La Nuit transfigurée du Muguet lyrique à la Philharmonie
Le programme de ce concert laissera un souvenir marquant, par sa qualité et sa cohérence, construisant un propos et un développement organique. Le souple balancement de quelques archets désynchronisés (à dessein) semblera mener tout naturellement du Muguet de Zemlinsky aux immenses éclats d'un grand orchestre tutti sur sa Symphonie lyrique, après avoir traversé La Nuit transfigurée de Schönberg. D'autant que les deux solistes vocaux de la soirée se font naturellement porter par ces mouvements élancés, charpentés, l'Orchestre de Paris dirigé par James Conlon trouvant la qualité cardinale pour ce répertoire : la chaleur des graves qui forment à eux seuls une infinie palette de nostalgie expressionniste.
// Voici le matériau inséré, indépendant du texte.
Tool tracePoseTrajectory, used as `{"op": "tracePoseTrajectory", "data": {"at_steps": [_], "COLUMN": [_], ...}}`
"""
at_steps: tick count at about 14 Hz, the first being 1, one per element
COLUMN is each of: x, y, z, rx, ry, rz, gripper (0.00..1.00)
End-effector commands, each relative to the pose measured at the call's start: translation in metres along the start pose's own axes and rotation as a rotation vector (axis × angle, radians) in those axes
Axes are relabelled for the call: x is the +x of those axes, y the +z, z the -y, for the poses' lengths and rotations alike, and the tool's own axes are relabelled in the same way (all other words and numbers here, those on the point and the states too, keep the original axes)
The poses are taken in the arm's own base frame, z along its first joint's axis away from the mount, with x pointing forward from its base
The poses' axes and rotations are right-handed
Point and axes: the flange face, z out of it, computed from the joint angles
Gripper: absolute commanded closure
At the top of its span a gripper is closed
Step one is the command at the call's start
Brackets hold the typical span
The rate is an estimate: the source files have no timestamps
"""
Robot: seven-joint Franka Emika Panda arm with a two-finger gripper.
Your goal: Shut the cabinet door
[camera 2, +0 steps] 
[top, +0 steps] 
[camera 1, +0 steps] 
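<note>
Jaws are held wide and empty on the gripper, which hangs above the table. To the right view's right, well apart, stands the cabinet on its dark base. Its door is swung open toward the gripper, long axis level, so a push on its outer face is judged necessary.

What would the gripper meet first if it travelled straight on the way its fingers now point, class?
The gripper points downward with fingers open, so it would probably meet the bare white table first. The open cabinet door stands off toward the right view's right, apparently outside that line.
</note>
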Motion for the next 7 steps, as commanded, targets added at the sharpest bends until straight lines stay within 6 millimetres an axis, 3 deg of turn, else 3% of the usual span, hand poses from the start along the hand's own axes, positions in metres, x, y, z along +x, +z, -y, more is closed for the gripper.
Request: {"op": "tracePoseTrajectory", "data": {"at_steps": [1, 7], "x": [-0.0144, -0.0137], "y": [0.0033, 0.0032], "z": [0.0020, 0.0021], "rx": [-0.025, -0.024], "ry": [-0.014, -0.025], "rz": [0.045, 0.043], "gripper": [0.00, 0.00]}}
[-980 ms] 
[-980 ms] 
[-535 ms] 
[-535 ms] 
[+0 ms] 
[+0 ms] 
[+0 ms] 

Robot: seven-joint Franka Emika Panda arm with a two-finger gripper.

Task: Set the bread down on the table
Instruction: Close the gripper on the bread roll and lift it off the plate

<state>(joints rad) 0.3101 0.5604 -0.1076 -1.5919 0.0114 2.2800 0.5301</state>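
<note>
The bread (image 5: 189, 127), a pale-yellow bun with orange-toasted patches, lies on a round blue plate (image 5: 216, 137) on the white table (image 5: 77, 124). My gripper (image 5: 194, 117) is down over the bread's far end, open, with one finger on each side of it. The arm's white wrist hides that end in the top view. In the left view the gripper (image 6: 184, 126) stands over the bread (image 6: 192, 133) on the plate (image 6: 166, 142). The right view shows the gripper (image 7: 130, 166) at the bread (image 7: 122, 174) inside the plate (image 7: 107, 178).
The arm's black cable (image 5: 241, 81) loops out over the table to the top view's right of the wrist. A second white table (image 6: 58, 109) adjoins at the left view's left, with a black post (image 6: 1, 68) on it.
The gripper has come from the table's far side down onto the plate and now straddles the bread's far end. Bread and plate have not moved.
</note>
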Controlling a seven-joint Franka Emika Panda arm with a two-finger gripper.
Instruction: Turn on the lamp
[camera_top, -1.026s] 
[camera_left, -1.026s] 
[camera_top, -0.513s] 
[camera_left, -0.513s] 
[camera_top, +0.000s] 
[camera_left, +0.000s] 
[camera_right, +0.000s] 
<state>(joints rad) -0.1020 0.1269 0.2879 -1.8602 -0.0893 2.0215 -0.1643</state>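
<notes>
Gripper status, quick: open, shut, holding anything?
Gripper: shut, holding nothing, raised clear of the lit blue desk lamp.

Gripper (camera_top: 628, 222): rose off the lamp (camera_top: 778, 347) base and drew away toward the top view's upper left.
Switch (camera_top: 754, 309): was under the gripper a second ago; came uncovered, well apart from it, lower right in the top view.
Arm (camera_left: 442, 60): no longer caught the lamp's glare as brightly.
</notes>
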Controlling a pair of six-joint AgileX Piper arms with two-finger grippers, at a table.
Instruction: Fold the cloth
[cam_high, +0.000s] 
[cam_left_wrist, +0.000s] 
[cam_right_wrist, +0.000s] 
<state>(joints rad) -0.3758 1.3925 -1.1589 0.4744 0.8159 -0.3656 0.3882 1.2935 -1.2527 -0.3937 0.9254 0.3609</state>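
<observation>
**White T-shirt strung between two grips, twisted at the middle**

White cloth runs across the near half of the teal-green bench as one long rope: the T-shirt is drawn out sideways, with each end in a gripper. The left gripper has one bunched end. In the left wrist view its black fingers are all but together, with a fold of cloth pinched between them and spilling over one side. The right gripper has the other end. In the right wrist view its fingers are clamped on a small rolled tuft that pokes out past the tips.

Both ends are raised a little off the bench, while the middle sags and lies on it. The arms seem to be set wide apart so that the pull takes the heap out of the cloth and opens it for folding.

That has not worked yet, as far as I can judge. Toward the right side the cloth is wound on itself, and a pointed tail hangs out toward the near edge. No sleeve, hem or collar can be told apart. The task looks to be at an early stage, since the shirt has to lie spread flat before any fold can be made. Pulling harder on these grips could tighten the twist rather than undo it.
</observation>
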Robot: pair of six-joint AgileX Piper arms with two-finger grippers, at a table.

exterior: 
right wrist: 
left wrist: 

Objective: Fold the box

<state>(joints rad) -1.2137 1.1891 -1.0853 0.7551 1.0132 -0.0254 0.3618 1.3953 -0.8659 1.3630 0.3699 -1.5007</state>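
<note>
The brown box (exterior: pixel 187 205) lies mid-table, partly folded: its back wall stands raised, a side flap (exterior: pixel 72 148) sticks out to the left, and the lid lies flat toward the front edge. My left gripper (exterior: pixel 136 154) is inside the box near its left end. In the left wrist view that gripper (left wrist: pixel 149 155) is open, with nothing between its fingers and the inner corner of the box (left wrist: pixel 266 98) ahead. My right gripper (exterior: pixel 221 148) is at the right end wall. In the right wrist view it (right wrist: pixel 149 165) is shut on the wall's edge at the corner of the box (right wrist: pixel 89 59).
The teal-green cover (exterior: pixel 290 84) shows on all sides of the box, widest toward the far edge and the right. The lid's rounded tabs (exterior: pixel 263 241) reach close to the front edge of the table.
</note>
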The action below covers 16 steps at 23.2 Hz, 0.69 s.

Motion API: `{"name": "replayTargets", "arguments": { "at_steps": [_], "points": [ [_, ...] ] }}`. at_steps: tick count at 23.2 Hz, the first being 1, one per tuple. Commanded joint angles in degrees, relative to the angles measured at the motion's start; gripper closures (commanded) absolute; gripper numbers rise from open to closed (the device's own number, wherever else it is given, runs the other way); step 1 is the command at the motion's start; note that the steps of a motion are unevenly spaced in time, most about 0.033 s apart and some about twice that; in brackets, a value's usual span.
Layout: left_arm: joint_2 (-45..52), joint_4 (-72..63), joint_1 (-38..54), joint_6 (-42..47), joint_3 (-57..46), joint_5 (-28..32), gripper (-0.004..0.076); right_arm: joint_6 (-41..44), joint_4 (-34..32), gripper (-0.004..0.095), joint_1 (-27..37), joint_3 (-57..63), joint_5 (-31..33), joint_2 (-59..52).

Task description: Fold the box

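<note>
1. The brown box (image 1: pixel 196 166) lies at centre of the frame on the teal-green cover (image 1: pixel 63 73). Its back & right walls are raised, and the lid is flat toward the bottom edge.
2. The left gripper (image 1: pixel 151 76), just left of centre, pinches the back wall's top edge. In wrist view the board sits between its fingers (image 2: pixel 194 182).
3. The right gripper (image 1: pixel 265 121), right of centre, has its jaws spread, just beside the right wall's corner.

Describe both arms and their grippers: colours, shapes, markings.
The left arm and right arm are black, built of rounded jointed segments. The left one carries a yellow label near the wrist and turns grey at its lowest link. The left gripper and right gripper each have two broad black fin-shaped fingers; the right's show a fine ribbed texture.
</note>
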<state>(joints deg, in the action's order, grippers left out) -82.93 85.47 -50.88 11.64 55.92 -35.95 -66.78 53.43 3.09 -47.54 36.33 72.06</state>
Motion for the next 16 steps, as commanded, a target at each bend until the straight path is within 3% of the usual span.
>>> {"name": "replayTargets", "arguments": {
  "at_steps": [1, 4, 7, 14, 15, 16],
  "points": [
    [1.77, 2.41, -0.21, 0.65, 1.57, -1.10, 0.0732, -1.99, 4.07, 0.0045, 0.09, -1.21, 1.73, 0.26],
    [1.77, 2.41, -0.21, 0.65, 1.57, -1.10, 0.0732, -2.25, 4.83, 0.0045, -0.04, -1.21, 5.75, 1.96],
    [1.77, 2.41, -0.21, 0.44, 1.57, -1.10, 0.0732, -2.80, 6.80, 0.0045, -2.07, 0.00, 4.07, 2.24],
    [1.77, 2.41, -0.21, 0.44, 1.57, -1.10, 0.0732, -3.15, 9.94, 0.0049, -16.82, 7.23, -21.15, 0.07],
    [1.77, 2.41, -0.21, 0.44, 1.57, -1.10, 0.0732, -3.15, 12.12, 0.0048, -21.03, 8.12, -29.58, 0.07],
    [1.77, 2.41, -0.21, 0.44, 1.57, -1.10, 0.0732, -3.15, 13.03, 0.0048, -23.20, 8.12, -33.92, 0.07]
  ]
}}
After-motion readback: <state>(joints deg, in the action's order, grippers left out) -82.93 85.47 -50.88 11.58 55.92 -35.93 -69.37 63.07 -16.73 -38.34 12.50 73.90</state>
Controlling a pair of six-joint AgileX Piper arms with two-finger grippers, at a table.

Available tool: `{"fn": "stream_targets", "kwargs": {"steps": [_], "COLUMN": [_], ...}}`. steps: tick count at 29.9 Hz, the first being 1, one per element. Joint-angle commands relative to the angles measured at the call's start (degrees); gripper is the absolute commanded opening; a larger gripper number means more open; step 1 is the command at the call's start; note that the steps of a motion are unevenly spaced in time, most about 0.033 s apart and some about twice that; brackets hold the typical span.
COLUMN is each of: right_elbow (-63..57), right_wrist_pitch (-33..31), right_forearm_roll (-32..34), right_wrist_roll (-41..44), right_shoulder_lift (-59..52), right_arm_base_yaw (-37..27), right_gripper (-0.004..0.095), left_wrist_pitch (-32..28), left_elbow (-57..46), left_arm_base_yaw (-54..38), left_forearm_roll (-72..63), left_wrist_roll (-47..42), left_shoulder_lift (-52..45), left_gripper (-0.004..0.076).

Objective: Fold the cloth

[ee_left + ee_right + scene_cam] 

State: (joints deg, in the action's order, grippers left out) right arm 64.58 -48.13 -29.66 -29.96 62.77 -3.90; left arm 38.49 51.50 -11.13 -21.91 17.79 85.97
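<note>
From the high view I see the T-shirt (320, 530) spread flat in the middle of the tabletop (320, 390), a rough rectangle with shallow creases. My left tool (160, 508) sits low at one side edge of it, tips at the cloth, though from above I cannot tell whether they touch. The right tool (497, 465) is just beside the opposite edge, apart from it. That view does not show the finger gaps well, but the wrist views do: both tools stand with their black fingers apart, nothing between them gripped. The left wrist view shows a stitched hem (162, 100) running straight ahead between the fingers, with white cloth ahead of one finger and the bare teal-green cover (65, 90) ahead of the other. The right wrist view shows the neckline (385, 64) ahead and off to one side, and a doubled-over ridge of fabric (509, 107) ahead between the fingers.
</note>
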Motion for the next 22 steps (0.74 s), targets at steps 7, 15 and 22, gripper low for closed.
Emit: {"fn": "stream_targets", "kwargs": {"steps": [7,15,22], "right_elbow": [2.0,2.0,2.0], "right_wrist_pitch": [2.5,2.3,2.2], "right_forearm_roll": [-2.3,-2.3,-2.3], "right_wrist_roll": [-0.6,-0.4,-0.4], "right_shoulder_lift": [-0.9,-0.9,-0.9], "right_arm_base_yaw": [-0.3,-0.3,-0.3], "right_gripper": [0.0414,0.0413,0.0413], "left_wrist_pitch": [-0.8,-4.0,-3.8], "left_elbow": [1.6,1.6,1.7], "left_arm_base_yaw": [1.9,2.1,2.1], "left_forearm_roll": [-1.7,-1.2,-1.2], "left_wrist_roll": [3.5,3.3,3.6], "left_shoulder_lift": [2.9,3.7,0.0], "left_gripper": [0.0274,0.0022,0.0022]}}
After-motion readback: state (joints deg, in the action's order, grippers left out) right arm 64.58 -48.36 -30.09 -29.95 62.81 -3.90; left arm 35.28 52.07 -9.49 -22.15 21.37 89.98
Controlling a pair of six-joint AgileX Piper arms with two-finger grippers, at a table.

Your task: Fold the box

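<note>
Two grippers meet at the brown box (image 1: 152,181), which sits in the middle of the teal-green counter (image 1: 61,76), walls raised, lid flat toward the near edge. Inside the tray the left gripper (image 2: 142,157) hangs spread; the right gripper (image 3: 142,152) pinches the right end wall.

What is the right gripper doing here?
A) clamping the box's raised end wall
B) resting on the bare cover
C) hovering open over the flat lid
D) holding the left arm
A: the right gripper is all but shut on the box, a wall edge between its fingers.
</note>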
L'élan collectif frémit, s'installe, mais la mélancolie plane toujours et s'exécute dans de soudains et terribles ralentissements, graves et râpeux.
Le programme croît naturellement du sextuor vers la cataracte orchestrale avec pour fil rouge la mélancolie (aussi poignante dans l'intimité que le torrent). Ouvrant le programme, Le Muguet fleurissait partout (de circonstance, à l'approche du 1er mai) composé par Alexander von Zemlinsky pour soprano et sextuor à cordes est en fait ici un octuor tant la chanteuse fait corps avec les instruments. Elle se place dans le prolongement de leur arc-de-cercle, au sein duquel le chef s'immerge, pénètre, s'avançant jusqu'au bord du précipice de son estrade. Seul l'octuor est d'abord éclairé, laissant dans la pénombre les pupitres orchestraux dominés par les figures tutélaires des huit contrebasses.
Tout sera illuminé par La Nuit transfigurée d'Arnold Schönberg, chef-d'œuvre absolu, l'une des plus belles preuves que la modernité reste une émotion à portée de tympan. La transition entre ces deux opus ne saurait être mieux conçue : comme Le Muguet, La Nuit transfigurée est à l'origine une œuvre pour sextuor à cordes composée en 1902. Le sextuor croît naturellement vers cette version de la Nuit orchestrée par Schönberg lui-même en 1917 (révisée en 1943), dont les terribles graves sombres résonnent avec la nuit noire dans laquelle furent plongés les juifs européens (Zemlinsky et Schönberg durent fuir l'Europe nazie pour rejoindre les États-Unis). Mais la Nuit se transfigure à mesure que point le jour : cette œuvre, ce programme et tout l'art de cette période est une recherche, une quête désespérée de Nogah, la lumière, la clarté, la splendeur Biblique (citée dans l'Ancien Testament) au bout du tunnel. Une lumière que trouve James Conlon en déplaçant littéralement son centre de gravité, vers les cordes aiguës, solaires.
Le jour se lève alors sur la Symphonie lyrique de Zemlinsky, offrant dans un dialogue alterné entre soprano et baryton, les poèmes de Rabindranath Tagore (compositeur, écrivain, dramaturge, peintre et philosophe indien, connu et influent en Europe au point de recevoir le Prix Nobel de littérature en 1913). Christopher Maltman se laisse porter par l'orchestre mais l'accompagnement croissant, gonflant, pousse son vibrato à s'élargir et ses accents vocaux à devenir martelés. De même lorsqu'il se rassoit pour laisser la voix libre à la chanteuse Aga Mikolaj, celle-ci doit projeter la voix et le corps vers l'avant. Les cataractes de l'orchestre paraissent d'autant plus décalées qu'elles écrasent la prose d'une frêle jeune fille rêvant au Prince charmant. Même le plus fin germanophone peinerait alors à comprendre le texte (d'autant qu'il détecterait aisément plusieurs erreurs de traduction dans le programme de salle). Fort heureusement, l'ensemble se tempère dès le troisième texte, le baryton déclarant son amour avec suavité, la soprano l'enveloppant -et le public avec- dans un manteau de nuit, bleue, pâlissante.
Cette nuit se couche à nouveau sur la Philharmonie, transfigurée par ce concert, mais seulement après une longue aurore boréale d'applaudissements.